BERITABERSATU.COM,Pemalang – Sebanyak 368 pesilat resmi dikukuhkan sebagai warga Persaudaraan Setia Hati Terate (PSHT) Cabang Pemalang Pusat Madiun dalam prosesi pengukuhan yang berlangsung di Gedung Serbaguna Pemalang, Sabtu (20/6/2026).
Prosesi yang sakral yang menandai fase baru kedewasaan para pesilat tersebut dihadiri langsung Bupati Pemalang, Anom Widiyantoro serta jajaran Forum Komunikasi Pimpinan Daerah (Forkompinda) Kabupaten Pemalang.
Pada kesempatan itu, Bupati Anom mengingatkan bahwa predikat sebagai warga PSHT membawa konsekuensi moral yang tidak ringan.
“Menjadi bagian dari PSHT bukan hanya sekadar pengakuan organisasi, melainkan juga tanggung jawab moral untuk menjadi teladan di tengah masyarakat,” ujar Bupati Anom dalam sambutannya.
Anom juga menekankan peran aktif organisasi pencak silat dalam menjaga stabilitas keamanan daerah. Ia meminta seluruh pendekar yang baru disahkan untuk tidak mudah terprovokasi dan konsisten merawat iklim kondusif.
Tak hanya itu, dirinya juga meminta komitmen seluruh anggota untuk menjauhi segala bentuk gesekan fisik yang dapat merugikan ketenteraman publik.

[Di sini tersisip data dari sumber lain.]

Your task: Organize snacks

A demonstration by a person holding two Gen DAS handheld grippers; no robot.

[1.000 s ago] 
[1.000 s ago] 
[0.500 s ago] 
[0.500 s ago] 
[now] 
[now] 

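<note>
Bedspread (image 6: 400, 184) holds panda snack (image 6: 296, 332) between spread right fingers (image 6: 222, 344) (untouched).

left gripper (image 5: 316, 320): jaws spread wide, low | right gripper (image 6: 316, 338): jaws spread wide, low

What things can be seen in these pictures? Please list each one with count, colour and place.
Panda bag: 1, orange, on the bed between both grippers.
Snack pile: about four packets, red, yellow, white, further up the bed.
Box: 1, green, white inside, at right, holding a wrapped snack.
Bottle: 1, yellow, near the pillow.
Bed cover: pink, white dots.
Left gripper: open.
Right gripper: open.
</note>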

“PSHT harus senantiasa menjunjung tinggi nilai-nilai kedamaian dengan menolak segala bentuk kekerasan dan tindakan anarkistis, serta ikut menjaga persatuan dan kekondusifan wilayah,” ujarnya.
Sementara itu, Ketua Cabang PSHT Kabupaten Pemalang, Slamet Efendi, menyampaikan apresiasinya atas dukungan pemerintah daerah. Momentum ini juga menandai awal masa bakti barunya setelah kembali dipercaya memimpin PSHT Pemalang untuk periode 2026–2031.
Slamet menjelaskan bahwa beberapa tahun terakhir, PSHT Pemalang terus berupaya mengikis stigma negatif dengan memperbanyak kontribusi sosial nyata. Beberapa program yang telah berjalan di antaranya keaktifan dalam penanggulangan pandemi, pelatihan wawasan kebangsaan bersama TNI, hingga pembentukan tim tanggap bencana.
“PSHT siap hadir di tengah masyarakat, membantu dalam kegiatan sosial, penanggulangan bencana, serta menjaga keamanan dan ketertiban,” tandasnya.(*)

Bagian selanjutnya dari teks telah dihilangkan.